何を言われても変わらなかった僕なのに、君と出会って変わってしまった。
我が儘な僕はいなくなってしまった。
僕は我が儘ではなくなったのだ。そうやって、錯覚したよ。
これも全部、君のせいだから。
あんなの、本当に始めてだったんだ。初めての感覚だった。
僕の物になれない。そう言われれば、今まで怒りしか覚えなかった。
怒鳴り散らすと、手に入らないのならと全て壊してしまう。
そしてすっきりして、怒りは収まるんだ。
悔しいとか悲しいとか、そんな感情は知らなかった。
喜怒哀楽なんて、怒りと楽しみくらいしか知らなかったと思う。
それは僕を否定している、そんな切ない表情。
それなのに、僕は美しいなどと感じてしまっていた。
「こりゃあ、本気で惚れたな」
自分で自分を嘲笑ってみたりもしたけれど、一向に恋が冷める気配はない。
僕は出来るだけ君を諦めようとしている。
殺せばきっと、僕が悲しむ。そう思って、なんとか諦めさせようと努力している。
それでも僕の心は、君を欲してしまうんだ。
鏡は、そんな僕を正直に映してくれた。
今まで見たこともないような、醜いものが映っていたよ。
つい鏡を壊してしまいそうになった。けれどそんなことをしても意味がない、それくらいはわかるから。

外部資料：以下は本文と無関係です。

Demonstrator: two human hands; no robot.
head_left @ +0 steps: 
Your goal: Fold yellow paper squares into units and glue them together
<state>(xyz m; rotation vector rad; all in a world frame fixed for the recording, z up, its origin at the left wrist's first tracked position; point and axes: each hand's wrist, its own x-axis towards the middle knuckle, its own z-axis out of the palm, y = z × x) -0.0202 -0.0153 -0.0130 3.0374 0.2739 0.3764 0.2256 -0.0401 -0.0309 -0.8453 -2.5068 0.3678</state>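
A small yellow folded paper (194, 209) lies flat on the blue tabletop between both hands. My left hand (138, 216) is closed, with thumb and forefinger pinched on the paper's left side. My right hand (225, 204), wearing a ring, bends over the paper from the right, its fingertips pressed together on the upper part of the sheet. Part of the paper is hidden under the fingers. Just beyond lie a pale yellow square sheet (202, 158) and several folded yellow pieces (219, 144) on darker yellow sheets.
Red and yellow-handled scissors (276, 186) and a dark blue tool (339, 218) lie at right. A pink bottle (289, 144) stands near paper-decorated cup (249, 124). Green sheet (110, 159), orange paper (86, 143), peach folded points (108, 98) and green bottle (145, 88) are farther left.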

そんなことしても、もっと醜いものへとしてしまうだけだとわかるから。
しっかし、本当に驚いたよ。
涙を流す僕自身の顔。まさか、泣くほどに君を想っているなんて思っていなかったんだもの。
それを隠す術も知らず、僕はその場に崩れていった。
受け継いだ権力を駆使することにより、欲しいものは何でも手に入れて来た。
手に入らなくても、壊してしまえば僕が手に入れたようなもの。
必ずすぐに代わりの玩具を用意してくれるから、僕は満足だったんだ。
不満なんて、不満すら持ったことがなかった。
何をしても手に入らないものなんて、初めてだったんだ。
何をしてでも手に入れたいものなんて、初めてだったんだ。
壊したくないと拒むものなんて、初めてだったんだ。
壊れて欲しくないと守るものなんて、初めてだったんだ。
君は僕にとって、沢山の初めてだったんだ。
誰に対してでも君はいつも優しい。
それは僕に対しても、同じだったんだ。
僕の物になれない、と君は言ったよね。
その言葉が僕の為に発せられていたことくらい、もう気付いているよ。
でもね? それは余計な気遣いだよ。僕は全て覚悟して、それでも君と一緒にいたいと願っているのだから。
君はその言葉も信じてくれない。そして、僕に言うんだ。
特別にはなれないって。
恐れる顔など一切見せず、強くきっぱりと。
それはそれは切ない表情。
僕のことを、この僕のことを否定した表情。
それなのに、今までずっと見てきた何よりも美しかった。
今まで堪能してきた美よりも、美しかった。愛らしさも含み、儚く美しいものだった。
そしてそれは、僕の感情を駆り立てたんだ。
火照っている自分の姿。
それに驚愕し、僕はその場を去るしか出来なかった。
君にだけはこの姿を見られまいと、僕は隠れるしか出来なかった。
興味本位で欲しいと言ってみるけれど、手に入れるとすぐに捨ててしまう。
今までは欲しいと願ってもその程度だった。
ただ今回は、そんな欲とは違う。
本当に欲すると言う気持ちを、僕は知ってしまった。
醜いあいつらと同じ存在に、成り下がってしまったのだ。僕も人間となってしまったのだ。
こんな僕では、光が当たる場所に出ることなど出来ない。
そんなの単なる恥晒しだからね。
それから、僕は人前に出ることを拒むようになった。
光から逃れるようになってしまった。光の下に出ることすら恐れ、今まで持っていた自信を失って。
何を欲しいとも言わなくなった。
君が手に入るまで何もいらないと。